BUSINESS

India's m-cap hits $2.5 trillion after soaring 91% from March lows

By Samie Modak & Sameer Mulgaonkar
December 17, 2020 19:39 IST

In rupee terms, India’s market cap is currently about Rs 184 trillion — 90 per cent of the GDP of Rs 203 trillion for FY20 at current prices.

Illustration: Uttam Ghosh/Rediff.com

The market capitalisation of all listed companies in the domestic market on Wednesday touc­hed $2.5 trillion.

The feat comes after a staggering 20 per cent ($440 billion) surge in market value since November, amid record inflows from overseas investors.

 

On March 23, when the market had hit a nadir, the market cap had plunged to $1.3 trillion.

Since then, India’s market cap in dollar terms has increased 91 per cent.

Earlier this week, the world market cap crossed the coveted $100-trillion milestone.

It had slipped below $62 trillion in March amid widespread selling triggered by the Covid-19 pandemic.

The pace of growth in India’s market cap has been much sharper compared to global market cap in the past eight months.

In rupee terms, India’s market cap is currently about Rs 184 trillion — 90 per cent of the GDP of Rs 203 trillion for FY20 at current prices.

The country’s market cap-to-GDP ratio currently is above its long-term average of 75 per cent.

Also, valuations are expensive when looked at from a price-to-earnings multiple basis.

The benchmark Nifty currently trades at 25x its estimated 12-month forward earnings, compared to the long-term average of 17x.
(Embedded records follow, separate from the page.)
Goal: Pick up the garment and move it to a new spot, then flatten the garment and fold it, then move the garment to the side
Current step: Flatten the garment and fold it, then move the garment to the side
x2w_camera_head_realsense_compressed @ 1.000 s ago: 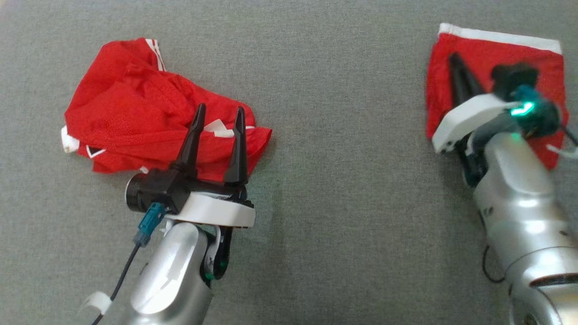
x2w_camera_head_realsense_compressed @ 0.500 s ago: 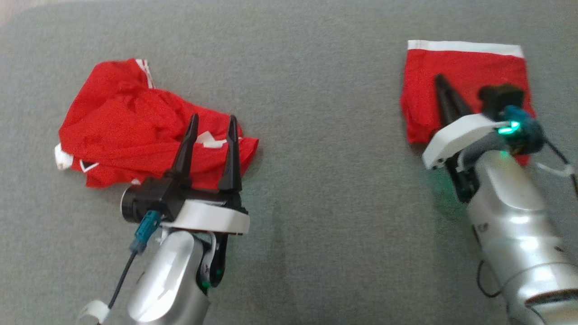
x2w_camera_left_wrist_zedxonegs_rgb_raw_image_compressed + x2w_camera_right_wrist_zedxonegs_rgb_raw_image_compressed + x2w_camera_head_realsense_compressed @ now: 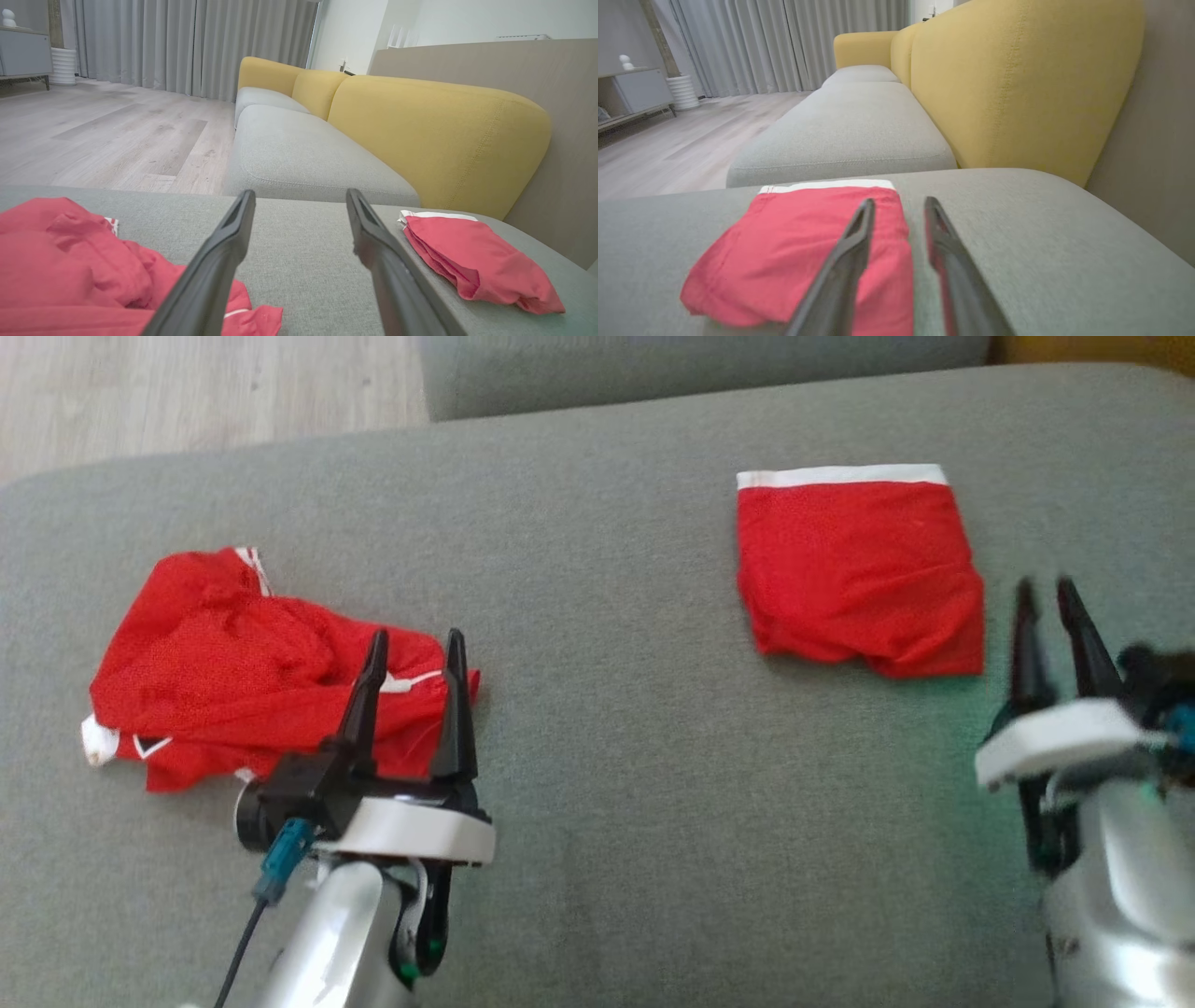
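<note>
A red garment (image 3: 854,569) with a white waistband lies folded in a neat rectangle on the right of the grey cushion (image 3: 607,709). The same garment appears in the left wrist view (image 3: 476,252) and the right wrist view (image 3: 794,247). My right gripper (image 3: 1046,593) hovers just in front of its right corner, fingers slightly apart, holding nothing. In the right wrist view that gripper (image 3: 899,201) points over the garment's right edge. My left gripper (image 3: 416,639) stands wide open and empty, its tips above the near edge of a crumpled red garment (image 3: 233,681).
The crumpled red garment (image 3: 70,261) with white trim lies at the cushion's left. Wooden floor (image 3: 187,392) shows past the far left edge. A second grey seat cushion (image 3: 303,154) and yellow backrests (image 3: 434,130) lie ahead. A tan wall panel (image 3: 1148,154) borders the right.
The head camera has tilted, shifting the whole picture. My right gripper has let go of the folded garment, parted its fingers and drawn back toward me. The left arm holds its place.
</note>
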You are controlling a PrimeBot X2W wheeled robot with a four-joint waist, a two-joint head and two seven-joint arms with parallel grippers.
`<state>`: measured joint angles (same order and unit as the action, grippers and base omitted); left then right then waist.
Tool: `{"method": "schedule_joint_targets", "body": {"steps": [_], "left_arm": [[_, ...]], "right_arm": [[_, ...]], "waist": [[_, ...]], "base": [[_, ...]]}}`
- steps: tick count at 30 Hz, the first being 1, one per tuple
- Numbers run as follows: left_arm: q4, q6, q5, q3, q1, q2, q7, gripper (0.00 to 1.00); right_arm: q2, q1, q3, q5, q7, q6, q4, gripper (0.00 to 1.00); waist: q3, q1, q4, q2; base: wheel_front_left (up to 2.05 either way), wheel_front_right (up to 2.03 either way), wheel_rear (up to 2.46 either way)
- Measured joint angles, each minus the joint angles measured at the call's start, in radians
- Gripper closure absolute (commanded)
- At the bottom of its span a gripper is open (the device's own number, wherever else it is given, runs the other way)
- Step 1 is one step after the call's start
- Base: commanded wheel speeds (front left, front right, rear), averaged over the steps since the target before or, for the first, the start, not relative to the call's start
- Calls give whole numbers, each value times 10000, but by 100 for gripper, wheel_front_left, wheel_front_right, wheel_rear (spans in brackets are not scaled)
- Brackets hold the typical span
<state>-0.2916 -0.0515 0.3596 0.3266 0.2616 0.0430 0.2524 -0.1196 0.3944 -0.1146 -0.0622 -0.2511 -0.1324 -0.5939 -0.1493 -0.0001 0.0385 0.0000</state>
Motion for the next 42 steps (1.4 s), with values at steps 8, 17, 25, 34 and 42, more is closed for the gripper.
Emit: {"method": "schedule_joint_targets", "body": {"steps": [8,17,25,34,42], "left_arm": [[-82,81,-2,-163,-517,2,0,0],[-128,107,-75,-217,-617,2,0,0],[-75,104,-94,-42,-114,2,0,0],[-92,96,-102,341,566,0,0,0],[-142,63,-86,493,700,-2,0,0]], "right_arm": [[495,-1549,-244,184,2,0,1020,0],[616,-1595,-265,196,405,0,1584,0],[639,-249,-759,-71,2019,0,1225,0],[44,2034,-1613,247,3453,0,-571,0],[-648,3037,-1039,621,4113,0,-2606,0]], "waist": [[376,0,248,0],[208,1,193,0],[-610,3,-46,0],[-1533,4,-510,0],[-1955,2,-1005,0]], "base": [[0,0,0],[0,0,0],[0,0,0],[0,0,0],[0,0,0]]}}
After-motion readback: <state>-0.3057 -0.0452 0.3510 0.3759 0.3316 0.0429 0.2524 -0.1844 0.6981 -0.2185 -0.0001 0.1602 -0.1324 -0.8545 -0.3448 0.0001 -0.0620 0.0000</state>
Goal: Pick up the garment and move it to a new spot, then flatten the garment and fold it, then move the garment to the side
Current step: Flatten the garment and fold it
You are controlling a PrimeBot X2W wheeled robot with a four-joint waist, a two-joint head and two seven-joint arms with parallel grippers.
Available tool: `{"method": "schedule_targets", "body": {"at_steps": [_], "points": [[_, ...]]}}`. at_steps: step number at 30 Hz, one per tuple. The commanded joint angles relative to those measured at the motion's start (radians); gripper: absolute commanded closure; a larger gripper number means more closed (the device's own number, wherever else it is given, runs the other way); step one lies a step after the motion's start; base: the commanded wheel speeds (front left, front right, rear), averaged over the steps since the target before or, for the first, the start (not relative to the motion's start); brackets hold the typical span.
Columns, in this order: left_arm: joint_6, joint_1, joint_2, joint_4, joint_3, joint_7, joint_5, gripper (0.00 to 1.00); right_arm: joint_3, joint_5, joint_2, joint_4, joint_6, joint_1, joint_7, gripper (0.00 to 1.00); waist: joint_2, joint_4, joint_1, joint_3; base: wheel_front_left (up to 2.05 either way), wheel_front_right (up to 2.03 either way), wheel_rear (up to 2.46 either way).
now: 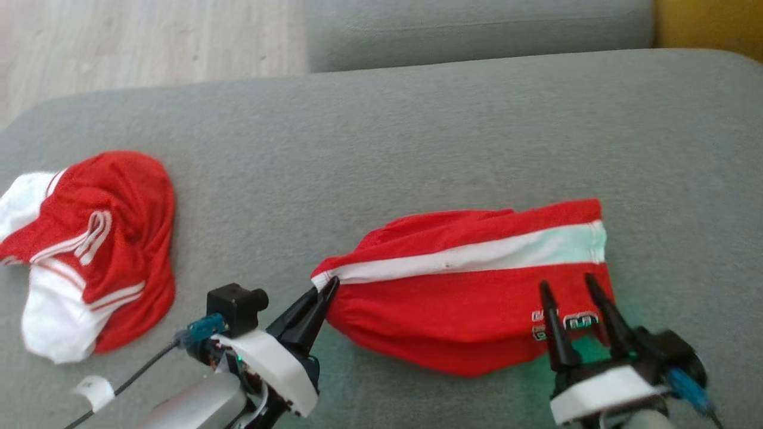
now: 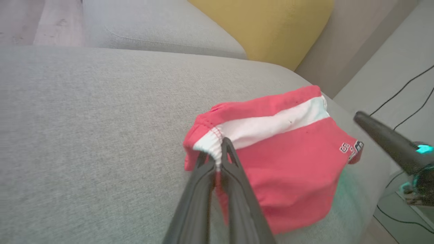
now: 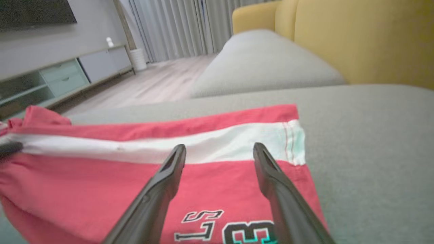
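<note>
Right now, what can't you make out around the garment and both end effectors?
- Print on the red garment: cut by the bottom edge, right wrist view; blurred in head view.
- Right end effector: open, contact with cloth unclear.
- Second garment: cut by left edge, head view.

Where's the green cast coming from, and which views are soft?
Head view: green glow tints the grey fabric cushion and the red, white-striped garment beside the right gripper; whole frame soft. Left wrist view: a teal light glows on that gripper, likely the source; edges blurred. Right wrist view: fingers and lettering soft.
</note>
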Motion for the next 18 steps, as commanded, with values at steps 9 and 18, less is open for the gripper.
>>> {"method": "schedule_targets", "body": {"at_steps": [9, 18], "points": [[0.019, -0.018, -0.016, -0.027, 0.045, -0.048, 0.007, 1.0, 0.057, 0.109, -0.128, 0.259, -0.001, -0.297, 0.174, 0.0, 0.0, 0.097, 0.0, 0.03, 0.0, 0.0, 0.0], [0.03, -0.008, -0.022, 0.001, 0.069, -0.076, 0.006, 1.0, 0.009, 0.174, -0.148, 0.252, -0.001, -0.263, 0.19, 0.0, 0.0, 0.122, 0.0, 0.028, 0.0, 0.0, 0.0]]}}
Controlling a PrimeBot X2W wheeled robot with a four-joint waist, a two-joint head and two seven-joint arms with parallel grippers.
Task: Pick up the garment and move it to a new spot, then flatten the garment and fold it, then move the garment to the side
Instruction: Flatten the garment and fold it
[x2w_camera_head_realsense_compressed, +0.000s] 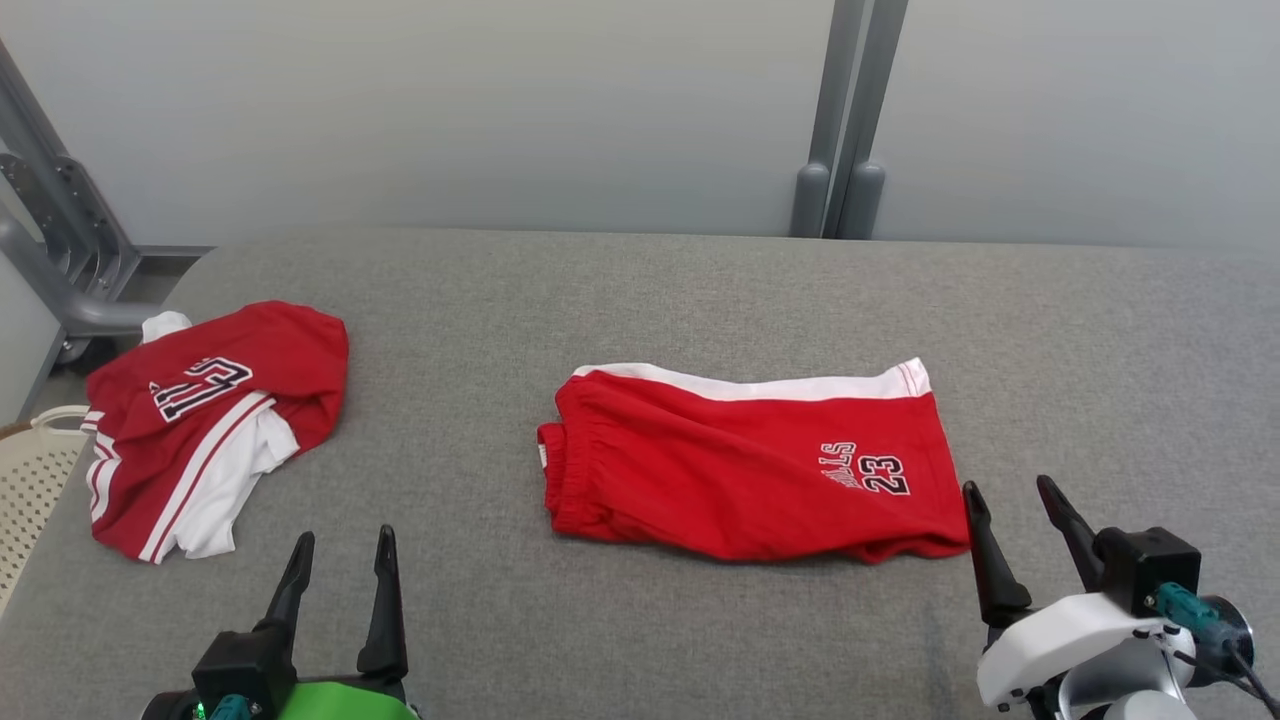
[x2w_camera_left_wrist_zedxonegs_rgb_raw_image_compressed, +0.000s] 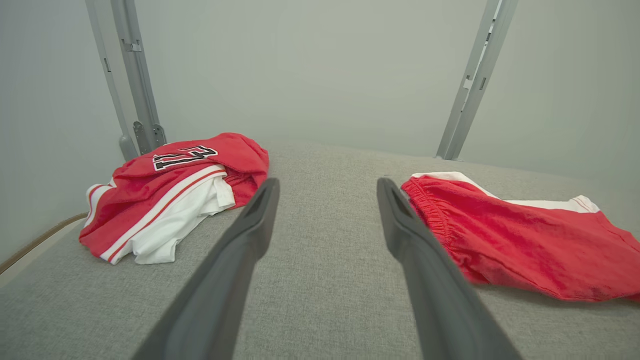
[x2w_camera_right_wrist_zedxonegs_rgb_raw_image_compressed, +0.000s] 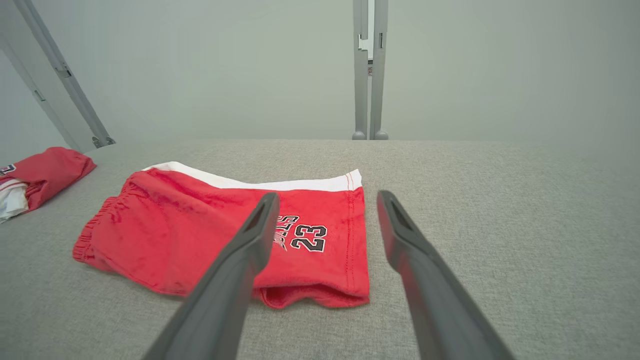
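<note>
The garment, red shorts with a white side stripe and a "23" print, lies folded and flat in the middle of the grey table; it also shows in the left wrist view and the right wrist view. My right gripper stands open just off the shorts' right hem, holding nothing; its left finger reaches over that hem in the right wrist view. My left gripper is open near the front edge, between the two garments, empty.
A crumpled red and white jersey lies at the table's left end. A cream perforated basket sits beyond the left edge. Grey metal posts rise behind the table.
</note>
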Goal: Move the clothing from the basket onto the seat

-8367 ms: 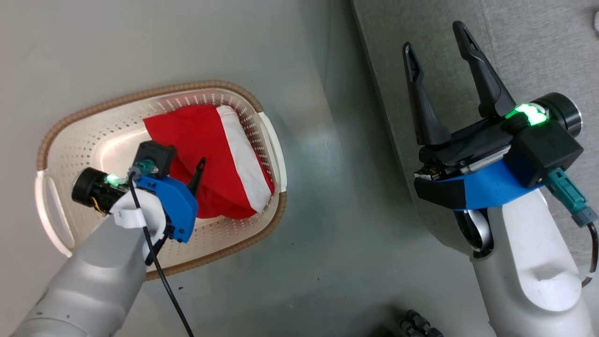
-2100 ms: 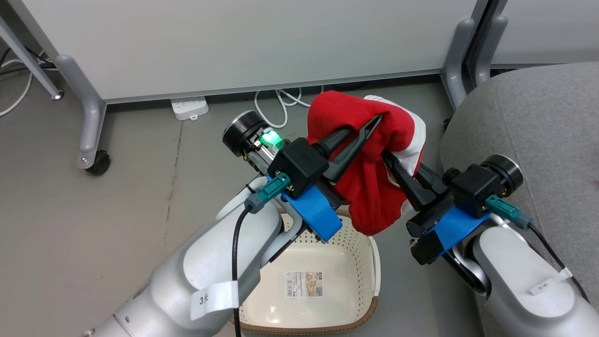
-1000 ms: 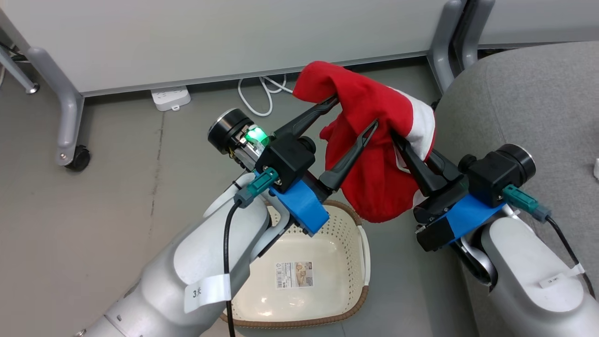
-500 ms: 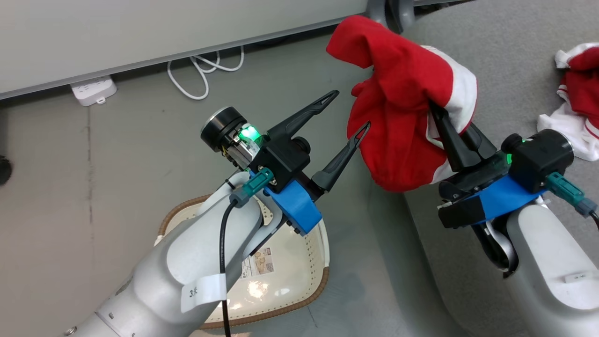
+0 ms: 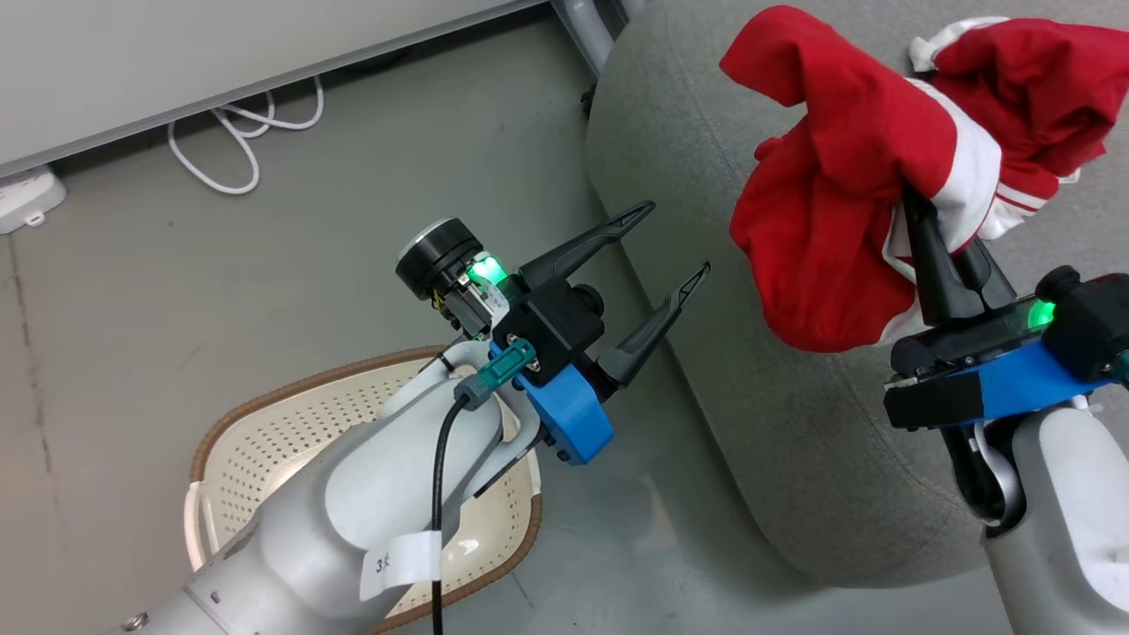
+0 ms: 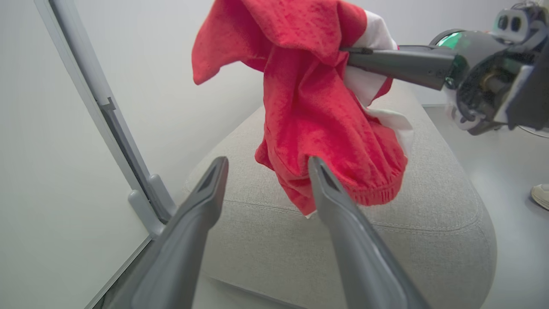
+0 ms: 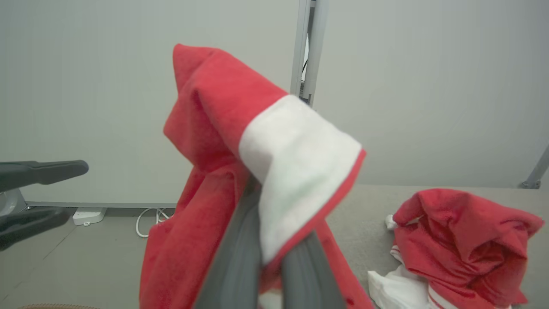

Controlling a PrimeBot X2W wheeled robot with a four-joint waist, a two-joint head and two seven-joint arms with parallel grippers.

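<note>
My right gripper (image 5: 913,207) is shut on a red piece of clothing (image 5: 829,220) with a white band, held in the air above the grey seat (image 5: 706,132). The cloth drapes over its fingertips (image 7: 240,257). A second red and white piece of clothing (image 5: 1032,97) lies crumpled on the seat behind it. To the left, over the seat's edge, my left gripper (image 5: 677,238) is open and holds nothing. Its fingers (image 6: 218,171) point at the hanging clothing (image 6: 317,107) without touching it. The cream basket (image 5: 265,441) stands on the floor under my left forearm, which hides most of its inside.
A white cable (image 5: 229,150) and a power strip (image 5: 26,198) lie on the grey floor by the pale wall panel. A metal frame leg (image 5: 582,26) stands beside the seat's far corner. A shoe (image 6: 541,195) shows at the floor's right edge.
The head view has swung towards the seat. My right gripper has carried the clothing from beside the seat to above it. My left gripper, still open, is now clear of the cloth.
</note>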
Money managers, however, are not too worried about expensive valuations at this juncture, as they are forecasting corporate earnings and GDP growth to accelerate over the next couple of years.

“In FY22, we are estimating 40 per cent-plus growth across our coverage universe due to a low base effect.

"And in the subsequent year, we are expecting 22 per cent earnings growth.

"We project a Nifty target for December 2021 at 14,500. At that level, the index will trade at 20x its FY23 earnings estimate,” said Amit Khurana, head of equities at Dolat Capital.

Vinay Paharia, chief investment officer, Union Asset Management Company, said: “The markets are trading at a small premium to their current fair value.

"This value is likely to compound strongly, driven by economic growth.

"We remain optimistic about investing in equities, with a medium-to-long-term time horizon.”

Currently, India is the eighth biggest market in terms of market cap, behind Canada ($2.6 trillion) and France ($2.9 trillion).

On a year-to-date, basis India’s market cap is up 13 per cent. US and China — the world’s two biggest markets — have seen their market cap soar 21 per cent and 45 per cent, so far, this year to $41.6 trillion and $10.6 trillion, respectively.